Leão XIV exortou ainda os cristãos do Oriente a demonstrarem coragem num contexto marcado por décadas de instabilidade. O pontífice pediu igualmente “à comunidade internacional para que não poupe esforços para promover processos de diálogo e de reconciliação” numa região “ferida por conflitos sucessivos”.
“Líbano deve ser um lar de justiça e fraternidade”
Numa mensagem dirigida diretamente ao povo libanês, Leão XIV insistiu que o país deve ser um “lar de justiça e fraternidade” e um “sinal profético de paz”. O discurso surge num momento em que o Líbano enfrenta crises económicas e políticas profundas, acompanhadas de receios de escalada militar na fronteira com Israel.
Na homilia, o Papa elencou os desafios que marcam o quotidiano dos libaneses, desde o colapso económico à devastação causada pela explosão no porto de Beirute, em 2020. Disse ser natural que o ser humano se sinta “paralisado pela impotência face ao mal e oprimido por tantas situações difíceis”, mas pediu que o país não se resigne:
“Deixemos a armadura das nossas divisões étnicas e políticas, abramos as nossas confissões religiosas ao encontro mútuo e reavivemos nos nossos corações o sonho de um Líbano unido.”

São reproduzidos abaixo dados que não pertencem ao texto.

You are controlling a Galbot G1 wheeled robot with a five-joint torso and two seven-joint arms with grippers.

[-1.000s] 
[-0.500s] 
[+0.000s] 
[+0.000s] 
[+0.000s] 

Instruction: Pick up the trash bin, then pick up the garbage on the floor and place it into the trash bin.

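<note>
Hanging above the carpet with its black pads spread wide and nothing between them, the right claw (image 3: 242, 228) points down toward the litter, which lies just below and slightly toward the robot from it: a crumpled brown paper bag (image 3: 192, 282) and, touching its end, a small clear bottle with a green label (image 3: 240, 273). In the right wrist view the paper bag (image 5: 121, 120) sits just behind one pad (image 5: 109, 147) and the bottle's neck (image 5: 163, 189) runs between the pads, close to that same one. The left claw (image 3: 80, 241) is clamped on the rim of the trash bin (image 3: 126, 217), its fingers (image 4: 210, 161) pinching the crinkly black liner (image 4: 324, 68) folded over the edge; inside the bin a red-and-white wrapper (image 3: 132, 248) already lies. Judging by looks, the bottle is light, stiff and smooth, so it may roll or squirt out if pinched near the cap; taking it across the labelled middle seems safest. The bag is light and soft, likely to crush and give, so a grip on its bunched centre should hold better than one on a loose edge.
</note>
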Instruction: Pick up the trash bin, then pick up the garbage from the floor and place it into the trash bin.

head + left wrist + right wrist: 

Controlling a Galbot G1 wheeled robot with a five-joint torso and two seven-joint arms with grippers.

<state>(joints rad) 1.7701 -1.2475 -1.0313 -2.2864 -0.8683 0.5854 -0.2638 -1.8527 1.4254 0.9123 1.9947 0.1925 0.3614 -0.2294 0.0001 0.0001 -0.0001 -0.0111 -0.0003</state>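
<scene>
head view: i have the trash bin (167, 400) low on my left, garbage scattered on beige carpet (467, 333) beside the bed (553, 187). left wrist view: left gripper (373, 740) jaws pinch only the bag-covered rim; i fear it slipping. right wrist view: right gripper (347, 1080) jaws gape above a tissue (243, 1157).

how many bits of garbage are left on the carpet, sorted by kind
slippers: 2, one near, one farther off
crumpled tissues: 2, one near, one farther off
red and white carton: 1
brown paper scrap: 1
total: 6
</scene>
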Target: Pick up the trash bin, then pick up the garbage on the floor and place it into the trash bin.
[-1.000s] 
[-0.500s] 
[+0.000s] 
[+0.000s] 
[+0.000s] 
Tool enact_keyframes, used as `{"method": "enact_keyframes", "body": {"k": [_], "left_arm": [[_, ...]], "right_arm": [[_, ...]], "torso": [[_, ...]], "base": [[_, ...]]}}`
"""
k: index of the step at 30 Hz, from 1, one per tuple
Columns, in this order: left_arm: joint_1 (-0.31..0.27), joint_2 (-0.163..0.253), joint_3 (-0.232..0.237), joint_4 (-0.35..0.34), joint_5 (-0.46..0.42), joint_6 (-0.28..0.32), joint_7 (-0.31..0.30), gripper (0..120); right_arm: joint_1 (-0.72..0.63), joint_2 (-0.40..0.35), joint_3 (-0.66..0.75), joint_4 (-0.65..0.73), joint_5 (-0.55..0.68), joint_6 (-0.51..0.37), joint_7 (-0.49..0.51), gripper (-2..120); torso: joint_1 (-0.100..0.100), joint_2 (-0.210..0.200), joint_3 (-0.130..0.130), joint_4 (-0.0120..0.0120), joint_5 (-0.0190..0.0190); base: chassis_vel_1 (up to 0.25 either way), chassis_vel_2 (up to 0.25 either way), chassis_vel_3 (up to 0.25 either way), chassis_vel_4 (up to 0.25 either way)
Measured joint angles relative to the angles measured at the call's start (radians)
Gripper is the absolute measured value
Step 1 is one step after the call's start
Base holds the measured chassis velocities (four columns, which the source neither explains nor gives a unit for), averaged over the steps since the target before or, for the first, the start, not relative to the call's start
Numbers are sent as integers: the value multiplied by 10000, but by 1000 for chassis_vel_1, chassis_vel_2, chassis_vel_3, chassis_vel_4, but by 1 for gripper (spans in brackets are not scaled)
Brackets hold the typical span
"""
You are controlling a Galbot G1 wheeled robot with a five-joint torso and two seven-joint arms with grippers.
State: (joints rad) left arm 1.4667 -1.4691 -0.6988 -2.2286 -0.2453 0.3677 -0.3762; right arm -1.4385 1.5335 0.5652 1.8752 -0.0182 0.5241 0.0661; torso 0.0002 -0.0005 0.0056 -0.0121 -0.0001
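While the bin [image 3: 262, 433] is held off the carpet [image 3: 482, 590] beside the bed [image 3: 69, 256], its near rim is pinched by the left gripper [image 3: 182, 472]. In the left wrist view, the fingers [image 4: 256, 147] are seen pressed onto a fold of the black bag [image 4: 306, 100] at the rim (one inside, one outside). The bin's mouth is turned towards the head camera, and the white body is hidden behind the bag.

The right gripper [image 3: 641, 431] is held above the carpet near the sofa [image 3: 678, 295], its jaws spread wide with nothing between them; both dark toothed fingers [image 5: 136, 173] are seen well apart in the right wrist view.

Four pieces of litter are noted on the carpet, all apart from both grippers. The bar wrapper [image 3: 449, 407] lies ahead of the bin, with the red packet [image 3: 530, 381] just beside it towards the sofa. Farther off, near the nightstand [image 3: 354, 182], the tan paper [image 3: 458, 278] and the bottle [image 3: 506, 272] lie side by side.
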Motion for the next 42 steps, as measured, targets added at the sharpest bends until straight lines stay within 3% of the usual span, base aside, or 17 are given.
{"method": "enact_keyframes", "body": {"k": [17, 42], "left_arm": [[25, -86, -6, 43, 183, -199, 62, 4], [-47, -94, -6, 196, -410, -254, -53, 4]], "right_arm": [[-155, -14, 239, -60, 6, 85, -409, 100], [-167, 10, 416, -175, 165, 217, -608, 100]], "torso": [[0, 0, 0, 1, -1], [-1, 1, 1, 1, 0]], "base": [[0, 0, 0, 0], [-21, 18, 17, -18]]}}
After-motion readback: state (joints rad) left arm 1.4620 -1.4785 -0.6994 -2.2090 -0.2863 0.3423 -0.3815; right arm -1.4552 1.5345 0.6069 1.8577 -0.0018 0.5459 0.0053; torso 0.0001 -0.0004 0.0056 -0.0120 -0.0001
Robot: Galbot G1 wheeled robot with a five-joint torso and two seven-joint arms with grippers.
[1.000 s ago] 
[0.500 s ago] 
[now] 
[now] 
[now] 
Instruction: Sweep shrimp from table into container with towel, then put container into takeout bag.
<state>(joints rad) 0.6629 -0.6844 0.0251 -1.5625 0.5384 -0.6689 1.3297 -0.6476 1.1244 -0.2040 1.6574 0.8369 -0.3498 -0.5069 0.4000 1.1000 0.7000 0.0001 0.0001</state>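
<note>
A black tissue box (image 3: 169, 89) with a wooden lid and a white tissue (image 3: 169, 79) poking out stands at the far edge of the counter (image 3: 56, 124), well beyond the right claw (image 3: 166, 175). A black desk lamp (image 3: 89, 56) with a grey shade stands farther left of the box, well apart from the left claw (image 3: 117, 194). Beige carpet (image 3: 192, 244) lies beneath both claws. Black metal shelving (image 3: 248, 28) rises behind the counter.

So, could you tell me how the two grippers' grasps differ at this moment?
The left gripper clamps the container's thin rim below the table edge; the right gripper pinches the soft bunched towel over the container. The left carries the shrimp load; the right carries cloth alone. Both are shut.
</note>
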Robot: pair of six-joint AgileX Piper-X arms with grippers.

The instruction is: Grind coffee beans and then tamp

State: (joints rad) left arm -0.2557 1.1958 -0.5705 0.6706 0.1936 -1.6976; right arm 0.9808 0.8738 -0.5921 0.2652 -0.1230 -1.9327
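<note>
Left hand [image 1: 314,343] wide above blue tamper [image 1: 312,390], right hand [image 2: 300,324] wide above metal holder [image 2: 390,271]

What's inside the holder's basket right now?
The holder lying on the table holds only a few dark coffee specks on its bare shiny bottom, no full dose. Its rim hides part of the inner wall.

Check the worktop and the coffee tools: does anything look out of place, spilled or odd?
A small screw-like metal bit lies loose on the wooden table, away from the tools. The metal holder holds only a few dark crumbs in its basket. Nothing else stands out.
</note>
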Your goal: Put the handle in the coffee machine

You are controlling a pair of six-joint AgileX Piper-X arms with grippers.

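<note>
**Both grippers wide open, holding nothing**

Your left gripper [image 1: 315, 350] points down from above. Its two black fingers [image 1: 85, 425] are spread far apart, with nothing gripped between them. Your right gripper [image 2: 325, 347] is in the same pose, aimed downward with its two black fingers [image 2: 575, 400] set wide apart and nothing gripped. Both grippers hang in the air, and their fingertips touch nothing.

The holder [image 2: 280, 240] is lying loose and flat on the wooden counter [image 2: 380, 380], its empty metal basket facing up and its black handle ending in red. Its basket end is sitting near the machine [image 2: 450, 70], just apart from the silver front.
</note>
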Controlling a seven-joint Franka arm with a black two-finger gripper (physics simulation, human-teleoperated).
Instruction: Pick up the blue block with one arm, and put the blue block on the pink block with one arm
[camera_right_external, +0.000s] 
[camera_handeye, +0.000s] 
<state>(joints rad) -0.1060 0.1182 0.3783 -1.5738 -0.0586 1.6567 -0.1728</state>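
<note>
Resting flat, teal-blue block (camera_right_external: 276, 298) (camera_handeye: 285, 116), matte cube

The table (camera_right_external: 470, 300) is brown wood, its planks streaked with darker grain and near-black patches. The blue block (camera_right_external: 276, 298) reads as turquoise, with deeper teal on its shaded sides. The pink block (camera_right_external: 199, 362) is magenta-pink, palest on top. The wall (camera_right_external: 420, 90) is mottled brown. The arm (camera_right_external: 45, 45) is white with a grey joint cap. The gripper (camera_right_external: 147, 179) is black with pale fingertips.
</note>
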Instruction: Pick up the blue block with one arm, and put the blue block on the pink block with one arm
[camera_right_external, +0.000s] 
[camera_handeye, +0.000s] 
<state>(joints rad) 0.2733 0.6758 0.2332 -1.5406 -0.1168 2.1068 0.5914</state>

Antes da missa, Leão XIV visitou o local da destruição provocada pela explosão de 4 de agosto de 2020, que matou 218 pessoas e se tornou um símbolo do desgaste institucional e da impunidade no país. O Papa rezou em silêncio junto ao que resta do silo de cereais e prestou homenagem às vítimas, cumprimentando uma a uma as famílias presentes.
Cinco anos após a explosão, nenhum responsável foi condenado, com a investigação repetidamente bloqueada — um processo que tem alimentado a revolta popular e reforçado a perceção de décadas de corrupção e crimes financeiros sem punição.